Overview
Organizations having hundreds of gigabytes of storage sometimes have a desire to backup only a fraction of total data residing on their storage devices. This could be driven by the need of having backups available for important files and folders at the time of a disaster. Another potential need would be the desire to more quickly identify and restore data from a backup set, without spending too much time in recovering an entire volume. It also yields a cost effective approach (in terms of storage) to guard business critical data, which results in having more than one layer of data protection at a lower price tag.
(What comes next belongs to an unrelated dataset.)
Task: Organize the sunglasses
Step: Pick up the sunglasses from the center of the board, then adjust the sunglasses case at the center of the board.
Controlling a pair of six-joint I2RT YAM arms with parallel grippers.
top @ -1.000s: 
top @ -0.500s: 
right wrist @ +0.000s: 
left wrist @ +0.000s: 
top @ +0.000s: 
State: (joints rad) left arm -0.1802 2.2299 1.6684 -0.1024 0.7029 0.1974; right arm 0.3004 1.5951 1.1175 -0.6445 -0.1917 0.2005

What is File Level Backup?
File level backup is another way of taking backups for the files and folders residing on a storage volume. As opposed to the volume level backup, where a user has to take the backup of the entire volume, file level backup is defined at the files and folders level. This mechanism provides a better degree of granularity for the users.
Why File Level Backup?
As mentioned earlier, file level backup in contrast to the image level (volume) backup gives organizations the ability to save on data storage cost. Nonetheless, this type of backup has more to offer than just been cost effective. It is a faster way of taking backups for mission critical data. It allows data operators to arrange the backup data separately into logical groups, providing increased flexibility of choice for the IT staff while defining their backup policies. This makes information lifecycle management (ILM) easier for companies and allows them to realize sizeable savings in their operational budget overtime.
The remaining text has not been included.